#### Directions for this task
Across the lines of the records below, how many have the string "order" in them? Answer with the number alone.

Data excerpts
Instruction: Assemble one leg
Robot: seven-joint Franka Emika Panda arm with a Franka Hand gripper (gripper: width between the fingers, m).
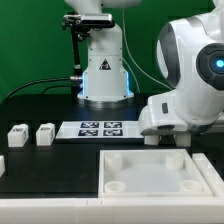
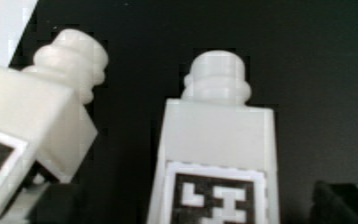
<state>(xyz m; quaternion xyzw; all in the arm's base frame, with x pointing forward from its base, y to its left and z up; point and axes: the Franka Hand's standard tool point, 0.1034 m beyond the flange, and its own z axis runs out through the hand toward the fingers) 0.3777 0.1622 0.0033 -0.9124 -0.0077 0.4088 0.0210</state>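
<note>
White leg point(image 2: 215, 135); black-and-white tag point(image 2: 211, 196); black table point(image 2: 314, 70)

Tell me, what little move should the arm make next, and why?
Probably lower the gripper straight down around the middle leg and close on it. In the wrist view that leg lies centred under the camera and nothing seems to be held. A second leg lies close beside it, so a careful descent seems wise.

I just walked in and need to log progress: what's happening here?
The Panda arm is bent low at the exterior view's right, its wrist camera close over a tagged leg and a second leg, lying apart, neither visibly gripped. The white panel lies in front, its visible holes empty. Two more small blocks sit beside the marker board.
</note>
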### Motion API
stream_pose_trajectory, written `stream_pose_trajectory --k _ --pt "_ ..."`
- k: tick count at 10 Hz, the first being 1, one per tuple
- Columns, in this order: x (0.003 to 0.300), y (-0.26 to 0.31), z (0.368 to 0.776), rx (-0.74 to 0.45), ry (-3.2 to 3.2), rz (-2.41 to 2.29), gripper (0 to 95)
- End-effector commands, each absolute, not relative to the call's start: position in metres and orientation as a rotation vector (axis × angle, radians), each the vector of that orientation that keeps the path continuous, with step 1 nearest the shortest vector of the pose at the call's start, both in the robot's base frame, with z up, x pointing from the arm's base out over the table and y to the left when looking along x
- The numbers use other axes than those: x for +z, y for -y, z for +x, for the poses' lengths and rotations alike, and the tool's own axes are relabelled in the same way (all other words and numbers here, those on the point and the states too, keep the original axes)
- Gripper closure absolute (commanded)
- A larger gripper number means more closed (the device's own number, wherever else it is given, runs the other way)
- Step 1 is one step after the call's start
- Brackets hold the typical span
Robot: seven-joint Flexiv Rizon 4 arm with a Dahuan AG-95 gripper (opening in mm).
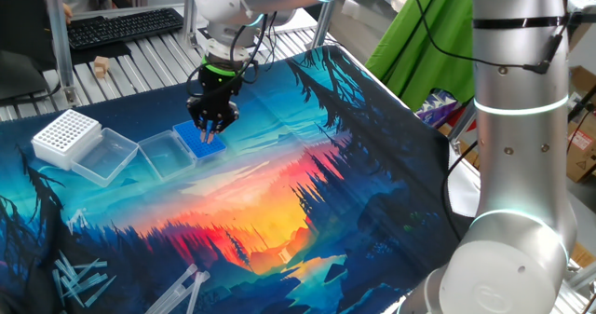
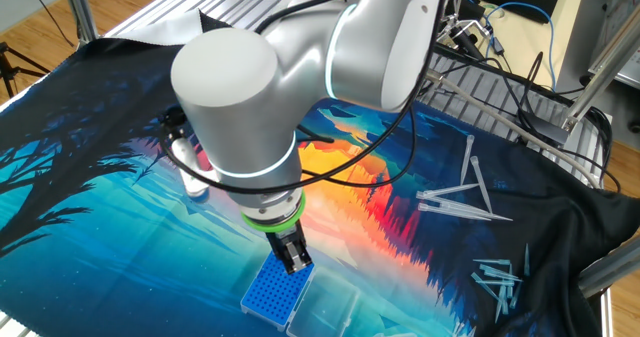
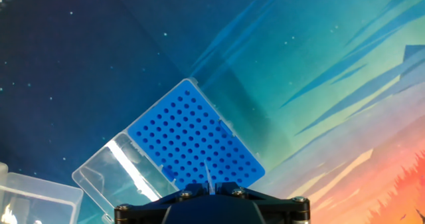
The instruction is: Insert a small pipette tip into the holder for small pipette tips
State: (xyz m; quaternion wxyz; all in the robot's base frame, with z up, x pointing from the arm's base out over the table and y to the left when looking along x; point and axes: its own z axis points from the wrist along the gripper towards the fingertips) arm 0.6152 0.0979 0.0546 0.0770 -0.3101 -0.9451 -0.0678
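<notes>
Table cover [image 1: 372, 165]: you have a printed cloth of a sunset forest scene spread over the whole work surface, blue at one end, orange and red in the middle.
Arm [image 2: 300, 87]: your silver arm reaches over the cloth and bends down, its wrist standing over the blue rack.
White rack [image 1: 67, 133]: a perforated white block sits near the cloth's edge, with an open clear lid [image 1: 105, 156] lying flat beside it.
Blue rack [image 3: 196, 141]: the small bright-blue holder with its grid of tiny holes rests flat on the cloth, straight under the gripper. You see no tips standing in the holes that show in the hand view.
Blue rack's lid [image 3: 119, 171]: clear, hinged open and lying flat on the cloth, touching the rack's long side.
Gripper [image 1: 212, 125]: pointed steeply down at the blue rack, fingers drawn together, pinching the small tip between them.
Long clear tips [image 2: 462, 199]: several lie loose on the cloth, well apart from the racks; a second loose pile [image 2: 497, 277] lies nearer the cloth's edge.
Small tip [image 3: 209, 179]: a slim, pale, see-through sliver pokes out from between the fingertips, hanging over the blue grid near the rack's edge. You cannot tell from these views whether its point has entered a hole.
</notes>
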Motion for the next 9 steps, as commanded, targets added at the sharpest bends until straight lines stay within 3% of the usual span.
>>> stream_pose_trajectory --k 1,9 --pt "0.0568 -0.0978 0.6149 -0.199 2.705 -1.3 95.0" --pt "0.0658 -0.1072 0.6079 -0.318 2.298 -1.976 95.0"
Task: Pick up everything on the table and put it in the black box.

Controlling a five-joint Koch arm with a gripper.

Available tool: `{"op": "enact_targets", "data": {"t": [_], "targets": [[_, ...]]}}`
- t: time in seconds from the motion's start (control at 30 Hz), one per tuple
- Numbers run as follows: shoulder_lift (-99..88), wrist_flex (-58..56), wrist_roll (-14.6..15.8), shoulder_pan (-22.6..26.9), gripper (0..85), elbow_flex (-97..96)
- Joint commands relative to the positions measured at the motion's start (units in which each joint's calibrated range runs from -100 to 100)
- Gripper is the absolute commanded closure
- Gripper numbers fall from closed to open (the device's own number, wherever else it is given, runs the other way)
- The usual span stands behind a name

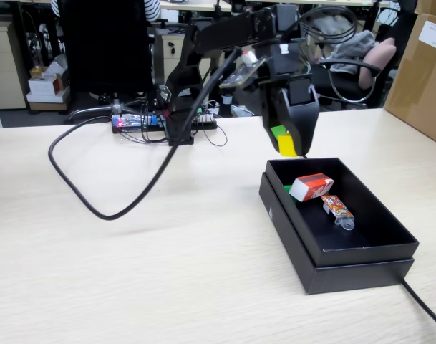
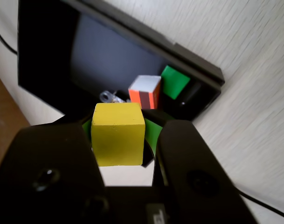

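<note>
Gripper: we are seeing the gripper [image 2: 118,154] clenching the yellow cube [image 2: 117,134] between its two black jaws, with green padding showing on either side of the cube in the wrist view.
Yellow cube: in the fixed view we are watching it [image 1: 287,145] hanging in the air above the far left corner of the black box [image 1: 361,261], clear of the rim.
Black box: it is sitting open on the right part of the desk [image 1: 132,272], near the front edge.
Red oblong box: it [image 1: 311,187] is lying inside the black box toward the far left corner, its white end [image 2: 145,83] facing up in the wrist view.
Green cube: it [image 2: 175,82] is resting inside the black box, just beside the red oblong box, against the wall.
Patterned packet: we are finding it [image 1: 338,211] on the box floor, near the red oblong box.
Cable: a black cable [image 1: 96,204] is looping across the left part of the desk.
</note>
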Motion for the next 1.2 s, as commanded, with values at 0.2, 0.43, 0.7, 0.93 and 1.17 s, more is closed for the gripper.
{"op": "enact_targets", "data": {"t": [0.2,0.43,0.7,0.93,1.17], "targets": [[5.6,4.7,0.5,-0.9,68.0,3.7],[10.8,8.0,-0.1,-3.1,67.8,2.3],[11.9,11.5,0.0,-2.9,67.8,-0.5],[13.4,13.3,0.0,-2.1,67.8,-1.3],[14.6,13.3,-0.5,-2.6,63.6,-2.2]]}}
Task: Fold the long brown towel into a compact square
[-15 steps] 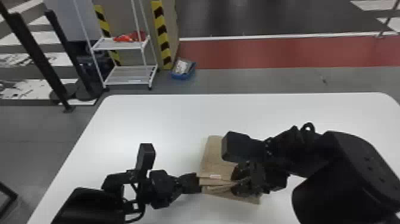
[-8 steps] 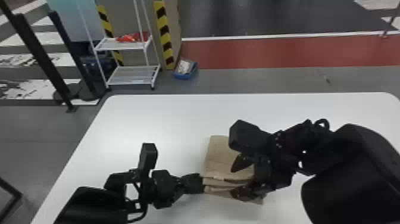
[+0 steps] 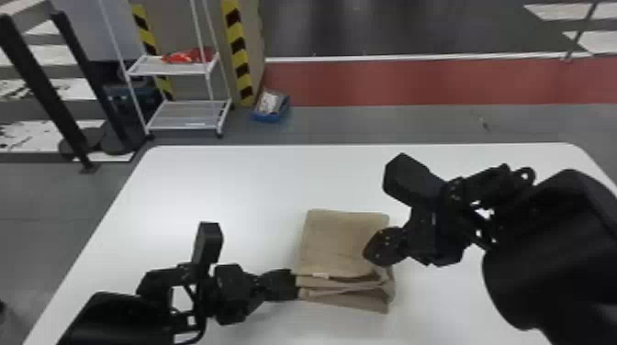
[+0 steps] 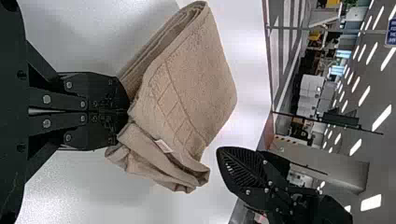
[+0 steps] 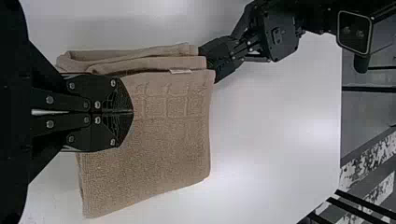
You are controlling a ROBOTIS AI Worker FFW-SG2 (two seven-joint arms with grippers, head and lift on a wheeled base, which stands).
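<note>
The brown towel (image 3: 344, 238) lies folded in layers on the white table, its near edge showing several loose folds and a small white tag. My left gripper (image 3: 296, 284) is shut on the towel's near left edge; the left wrist view has that gripper (image 4: 127, 112) closed over the layers of the towel (image 4: 196, 84). Over the towel's right side is my right gripper (image 3: 371, 254). Seen from the right wrist, the right gripper (image 5: 132, 112) is shut with its tips together above the top layer of the towel (image 5: 163, 135), nothing visible between them.
The white table (image 3: 220, 192) extends around the towel on all sides. Beyond its far edge stand a white shelf rack (image 3: 183, 114) and a blue bin (image 3: 271, 108) on the floor, with black posts (image 3: 46, 91) at the left.
The right gripper has drawn up and back from the towel's near folds and its fingers have closed, uncovering more of the towel. My left gripper has stayed at the left edge.
</note>
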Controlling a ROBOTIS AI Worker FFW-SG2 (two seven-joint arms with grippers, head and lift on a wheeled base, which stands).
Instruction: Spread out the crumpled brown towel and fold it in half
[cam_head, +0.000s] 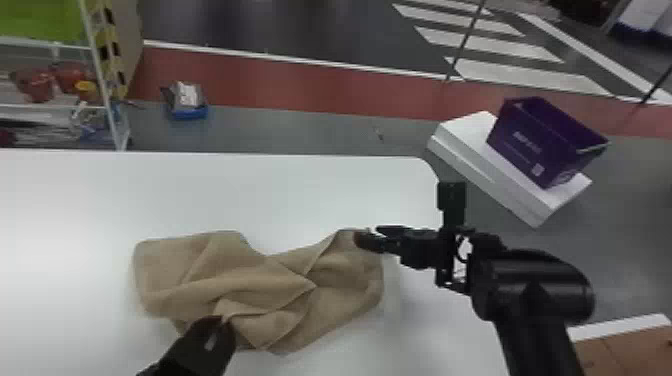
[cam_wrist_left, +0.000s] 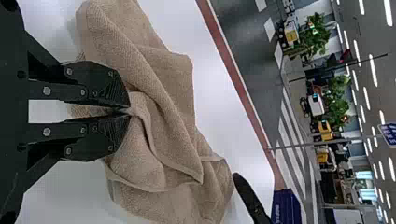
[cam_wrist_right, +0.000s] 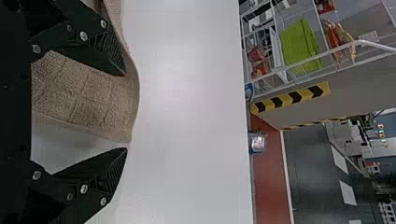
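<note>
Your left gripper (cam_head: 224, 321) has its jaws drawn nearly together, pinching a small fold of the brown towel (cam_head: 250, 286). Your right gripper (cam_head: 369, 234) has its 2 fingers wide apart, closed on nothing, with towel edge visible between them. You see it rumpled into ridges and overlapping layers on the white table (cam_head: 275, 195), spreading from 10 to 3 o'clock of the left jaws, toward 8 o'clock from the right. Farther out, 2 o'clock from the right jaws, a purple basket (cam_head: 515, 150) sits on a white block (cam_head: 462, 136), its inside too dark to read; 11 o'clock from the left, a wire rack (cam_head: 93, 49) holds red items (cam_head: 32, 85).
</note>
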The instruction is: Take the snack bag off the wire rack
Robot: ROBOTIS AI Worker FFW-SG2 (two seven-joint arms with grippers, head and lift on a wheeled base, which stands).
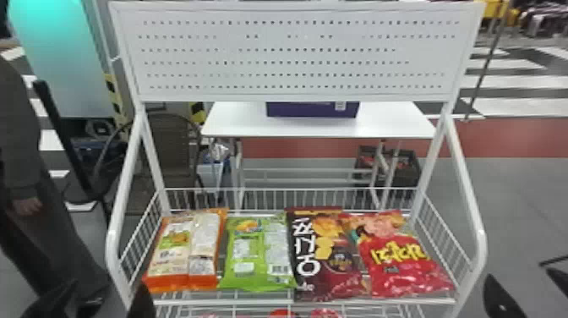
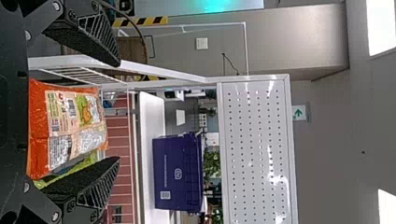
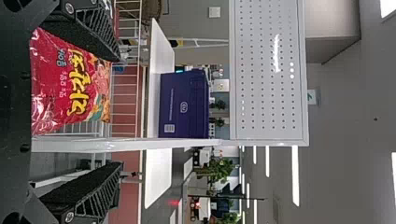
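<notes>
While my left hand [image 1: 106, 291] gapes wide by the wire rack's [image 1: 253, 302] near left corner, my right hand [image 1: 522, 275] stands wide beside its near right corner. Between its side edges lie orange [image 1: 169, 262], green [image 1: 258, 253], dark [image 1: 317, 258] and red [image 1: 401, 270] snack bags. Beyond its rear edge, a white table [image 1: 393, 122] bears a purple box [image 1: 312, 111].

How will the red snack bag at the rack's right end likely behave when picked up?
The red snack bag looks puffed up, so it is probably light for its size. Its wrinkled film suggests it will flex and dent. The glossy highlights on it hint that it might slip in a loose grip.
</notes>
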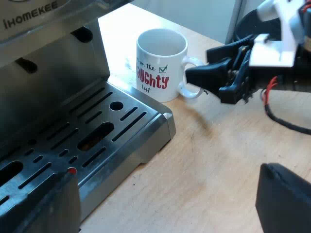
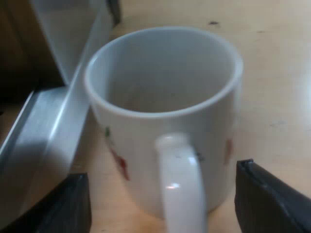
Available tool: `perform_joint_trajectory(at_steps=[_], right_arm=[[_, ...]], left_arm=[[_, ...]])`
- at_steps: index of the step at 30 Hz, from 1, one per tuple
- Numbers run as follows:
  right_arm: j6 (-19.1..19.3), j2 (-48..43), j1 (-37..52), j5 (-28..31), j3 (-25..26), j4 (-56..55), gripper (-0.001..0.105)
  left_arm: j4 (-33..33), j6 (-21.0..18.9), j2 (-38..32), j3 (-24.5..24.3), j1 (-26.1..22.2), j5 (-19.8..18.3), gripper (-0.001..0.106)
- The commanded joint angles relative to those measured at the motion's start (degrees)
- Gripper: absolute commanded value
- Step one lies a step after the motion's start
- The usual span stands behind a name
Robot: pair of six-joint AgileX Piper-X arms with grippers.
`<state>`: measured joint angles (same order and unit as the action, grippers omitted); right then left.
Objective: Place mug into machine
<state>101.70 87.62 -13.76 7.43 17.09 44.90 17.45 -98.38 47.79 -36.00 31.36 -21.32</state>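
The mug [image 1: 158,68] stands upright on the wooden surface [image 1: 218,165], not in the machine. It sits just beside the outer corner of the espresso machine's [image 1: 48,58] slotted metal drip tray [image 1: 146,121]. It is white and looks empty inside, with red lettering and a small green tick box on the side that faces the left wrist view. The tray carries nothing.

The right claw [image 2: 167,199] is at the mug's handle [image 2: 180,184]. Its two black fingers [image 2: 267,194] are spread, one on each side of the handle, with a gap showing between each finger and the handle. It pinches nothing. In the right wrist view the mug's wall rises close behind the handle, and the tray's metal edge runs along the mug's far side. From the left wrist view the same claw reaches in low over the surface, its tips level with the handle's loop.

The left claw [image 1: 160,194] hangs over the tray's front edge and the bare surface beside it — fingers wide apart, holding nothing, well apart from the mug.
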Motion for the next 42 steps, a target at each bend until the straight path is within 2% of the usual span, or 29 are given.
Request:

#### Response for this exercise
2